In order to evaluate the performance of the new method, we simulate DNA sequences using the Branch Site model in Evolver from the PAML package on an eight-taxon tree (Fig. 1). Branch lengths are all 0.1 substitution per codon, and 300 amino acid positions are generated with equal codon frequencies. The transition/transversion rate ratio (κ) is set to 2.0. Highlighted lineages are experiencing potentially different selective intensities from the background lineages which have d N /d S (ω) = 1.0. Four combinations of selection intensities (d N /d S  = 0.5, 1.0, 1.5, 3.0) at the foreground lineages are generated. The Branch Site model from the PAML package and the mutational mapping method are used to estimate d N /d S for the highlighted lineages. More extensive simulation results are explored in the supplementary materials but are not presented here because they provide results that are very similar to those presented here.

Fig. 1
figure 1

The eight-taxon tree is used to check the performance of the mutational mapping method

Results

Test of Positive Selection at Individual Sites

We found evidence of positive selection at 12 sites in the 329 codons at the 5% significance level, without a correction for multiple tests (Table 1). The 12 sites identified here all reside in either antigenic or receptor binding domains, with a strong overrepresentation of sites located in binding domains. One site of particular interest is site 226. Structural studies have demonstrated the importance of this site in early adaptations as the H3N2 serotype switched from avian to human hosts (Rogers et al. 1983). Sialic acids are the major receptors on the surface of erythrocytes. Two forms of linkage between sialic acid and galactose residues exist in nature. Human erythrocytes carry mostly NeuAc(α2-6)Gal, while NeuAc(α2-3)Gal is commonly found in birds. A nonsynonymous mutation from glutamine to leucine causes a strong increase in affinity for NeuAc(α2-6)Gal and decreased affinity for NeuAc(α2-3)Gal. This substitution is thought to be one of the major contributors to the host switch of the H3N2 serotype from birds to humans in 1968 (Rogers et al. 1983). Structural studies indicate that site 226 does not come into direct contact with the sialic acid, but rather it alters the conformation of the receptor-binding pocket (Weis et al. 1988). The continuation of strong positive selection at this site even after the host switch might be due in part to selection for the success of membrane fusion and entry of the virus into the host cell, in addition to selection for increased efficiency of receptor binding (Robertson 1999; Skehel and Wiley 2000).
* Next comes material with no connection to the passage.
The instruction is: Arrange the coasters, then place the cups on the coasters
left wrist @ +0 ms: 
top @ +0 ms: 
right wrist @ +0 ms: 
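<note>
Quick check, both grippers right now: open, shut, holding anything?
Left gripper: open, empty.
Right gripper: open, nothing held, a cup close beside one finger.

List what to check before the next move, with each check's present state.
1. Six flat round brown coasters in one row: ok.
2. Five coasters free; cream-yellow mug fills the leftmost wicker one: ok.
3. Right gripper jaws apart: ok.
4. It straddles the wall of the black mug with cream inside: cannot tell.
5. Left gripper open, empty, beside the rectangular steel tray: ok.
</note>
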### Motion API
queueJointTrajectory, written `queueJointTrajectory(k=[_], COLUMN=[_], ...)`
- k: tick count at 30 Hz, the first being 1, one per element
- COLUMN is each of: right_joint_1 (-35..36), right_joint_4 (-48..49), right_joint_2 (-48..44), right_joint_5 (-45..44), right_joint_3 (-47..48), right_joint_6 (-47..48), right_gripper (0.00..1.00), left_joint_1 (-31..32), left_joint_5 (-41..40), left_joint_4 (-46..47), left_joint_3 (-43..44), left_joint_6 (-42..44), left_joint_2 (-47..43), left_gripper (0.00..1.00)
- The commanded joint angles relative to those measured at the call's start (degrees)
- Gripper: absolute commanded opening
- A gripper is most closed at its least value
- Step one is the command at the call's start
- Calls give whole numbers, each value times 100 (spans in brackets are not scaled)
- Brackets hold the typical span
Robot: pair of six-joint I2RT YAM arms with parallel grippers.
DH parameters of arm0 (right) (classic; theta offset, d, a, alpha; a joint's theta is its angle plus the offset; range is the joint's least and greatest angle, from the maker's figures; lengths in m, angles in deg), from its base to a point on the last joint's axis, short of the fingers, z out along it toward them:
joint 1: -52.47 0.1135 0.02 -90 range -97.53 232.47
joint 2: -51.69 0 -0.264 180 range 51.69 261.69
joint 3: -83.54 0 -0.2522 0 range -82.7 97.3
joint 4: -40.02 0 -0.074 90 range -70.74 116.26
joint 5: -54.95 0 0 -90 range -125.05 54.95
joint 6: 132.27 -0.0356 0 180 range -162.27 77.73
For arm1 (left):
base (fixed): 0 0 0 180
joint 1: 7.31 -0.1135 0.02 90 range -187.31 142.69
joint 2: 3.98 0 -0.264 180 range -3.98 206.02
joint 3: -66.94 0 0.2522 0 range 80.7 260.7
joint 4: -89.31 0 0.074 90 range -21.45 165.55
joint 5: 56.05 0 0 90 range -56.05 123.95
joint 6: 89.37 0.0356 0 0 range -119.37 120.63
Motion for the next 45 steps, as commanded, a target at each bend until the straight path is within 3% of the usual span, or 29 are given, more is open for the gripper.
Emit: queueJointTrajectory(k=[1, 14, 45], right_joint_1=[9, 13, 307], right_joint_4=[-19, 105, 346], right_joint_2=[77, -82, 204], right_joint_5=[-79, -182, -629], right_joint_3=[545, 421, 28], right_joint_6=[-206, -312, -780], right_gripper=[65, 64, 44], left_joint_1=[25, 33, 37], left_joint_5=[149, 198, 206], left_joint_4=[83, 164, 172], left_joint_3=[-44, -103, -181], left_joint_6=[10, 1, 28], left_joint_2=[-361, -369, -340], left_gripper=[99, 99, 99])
Several other sites, such as 137, 138, 190, and 194, are also in the receptor-binding pocket, while sites such as 133, 156, and 193 are nearby (e.g., Skehel and Wiley 2000, Fig. 2).

Table 1 Test of positive selection at individual sites
Fig. 2
figure 2

Estimation of Ω using the mutational mapping method is plotted on the x-axis against estimates from the codon-based likelihood methods from PAML

Host-Mediated Mutations and Test of Contamination

Empirical studies reported that 22 codon positions can accumulate host-mediated substitutions (Bush et al. 2000; Gubareva et al. 1994; Hardy et al. 1995; Nakajima et al. 1983; Robertson 1993; Rocha et al. 1993). Our first goal is to examine the extent to which propagation of cells in chicken eggs has affected the estimated value of ω (d N /d S ) in the 22 amino acid residues identified in previous studies to have accumulated host-mediated substitutions. We test whether estimates of ω for these 22 sites (which we will call host-mediated sites) are similar to estimates of ω for other sites on the terminal branches (i.e., edges in the tree connected to leaf nodes). In other words, we test the hypothesis

$$ {H_{0} \,:\,\omega _{{HM}} ^{T} \, = \,\omega _{{HM^{C} }} ^{T}\,\,{\rm{vs}}\,\,H_{A} \,:\,\omega _{{HM}} ^{T} \, \ne \,\omega _{{HM^{C} }} ^{T} } $$

where \( \omega _{{HM}} ^{T} \) and \( \omega _{{HM^{C} }} ^{T} \) are the ratios of nonsynonymous-to-synonymous substitution rates in terminal branches among the 22 host-mediated sites and the remaining sites, respectively. The test of homogeneity shows that on the terminal branches the 22 host-mediated sites show an excess of nonsynonymous mutations compared to the other sites (upper-left portion of Table 2).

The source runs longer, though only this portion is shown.